▶ [EXERCISE REQUIREMENTS]: In the entries below, count every line that has the string "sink", and answer with that count alone.

Stored data entries
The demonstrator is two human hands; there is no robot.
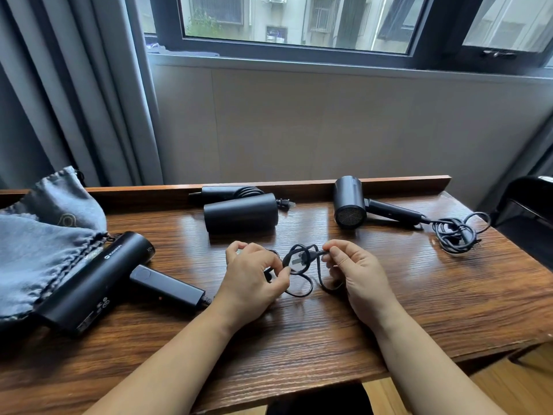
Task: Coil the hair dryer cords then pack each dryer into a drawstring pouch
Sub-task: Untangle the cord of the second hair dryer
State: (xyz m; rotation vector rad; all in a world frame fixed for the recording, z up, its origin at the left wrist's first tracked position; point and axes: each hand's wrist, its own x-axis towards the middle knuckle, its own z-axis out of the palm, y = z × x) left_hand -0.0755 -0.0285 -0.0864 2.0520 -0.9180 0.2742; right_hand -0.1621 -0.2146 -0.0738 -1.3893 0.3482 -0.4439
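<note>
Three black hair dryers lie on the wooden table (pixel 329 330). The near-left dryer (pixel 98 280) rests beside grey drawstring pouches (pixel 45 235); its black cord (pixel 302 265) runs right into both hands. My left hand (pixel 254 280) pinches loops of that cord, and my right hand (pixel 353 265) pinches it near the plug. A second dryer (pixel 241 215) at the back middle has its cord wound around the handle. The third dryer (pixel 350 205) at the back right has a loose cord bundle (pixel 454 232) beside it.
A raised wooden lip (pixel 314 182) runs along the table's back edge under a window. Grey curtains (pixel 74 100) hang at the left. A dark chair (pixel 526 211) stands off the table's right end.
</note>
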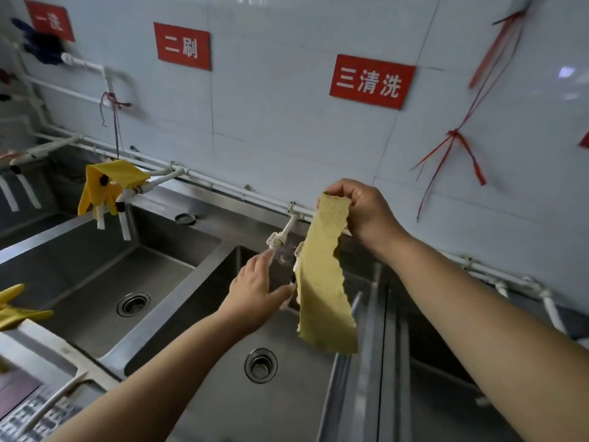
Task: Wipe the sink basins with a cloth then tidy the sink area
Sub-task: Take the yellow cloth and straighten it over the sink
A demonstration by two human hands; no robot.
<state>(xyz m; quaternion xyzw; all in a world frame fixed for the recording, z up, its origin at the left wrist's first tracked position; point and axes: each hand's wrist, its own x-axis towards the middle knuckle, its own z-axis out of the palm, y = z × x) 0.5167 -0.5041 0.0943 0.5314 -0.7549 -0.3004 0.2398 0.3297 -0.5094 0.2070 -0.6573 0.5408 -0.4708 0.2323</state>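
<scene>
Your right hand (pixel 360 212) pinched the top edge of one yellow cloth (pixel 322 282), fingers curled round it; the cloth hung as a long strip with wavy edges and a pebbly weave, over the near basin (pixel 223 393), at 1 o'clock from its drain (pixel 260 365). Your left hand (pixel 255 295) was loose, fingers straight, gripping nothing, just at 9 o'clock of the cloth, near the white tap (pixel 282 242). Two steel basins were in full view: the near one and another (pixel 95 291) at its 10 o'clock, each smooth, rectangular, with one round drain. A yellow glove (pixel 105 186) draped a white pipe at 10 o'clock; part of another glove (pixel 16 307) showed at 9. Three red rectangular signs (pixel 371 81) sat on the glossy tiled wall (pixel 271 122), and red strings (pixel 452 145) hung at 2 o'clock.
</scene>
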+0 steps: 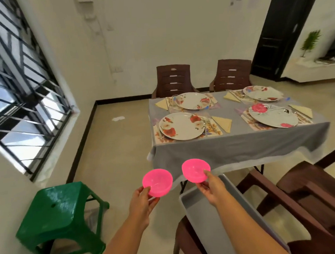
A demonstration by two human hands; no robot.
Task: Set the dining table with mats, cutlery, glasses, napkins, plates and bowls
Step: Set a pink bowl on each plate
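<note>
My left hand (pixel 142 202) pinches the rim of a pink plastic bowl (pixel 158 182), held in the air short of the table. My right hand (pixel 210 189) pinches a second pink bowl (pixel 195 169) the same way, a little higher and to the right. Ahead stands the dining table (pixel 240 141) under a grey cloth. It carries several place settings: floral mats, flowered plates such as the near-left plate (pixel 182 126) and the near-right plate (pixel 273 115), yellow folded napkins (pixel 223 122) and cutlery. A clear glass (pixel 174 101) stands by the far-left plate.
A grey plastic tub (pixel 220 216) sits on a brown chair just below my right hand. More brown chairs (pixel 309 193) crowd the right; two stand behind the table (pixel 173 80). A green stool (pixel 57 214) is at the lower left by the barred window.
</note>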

▶ [EXERCISE RESULT]: 2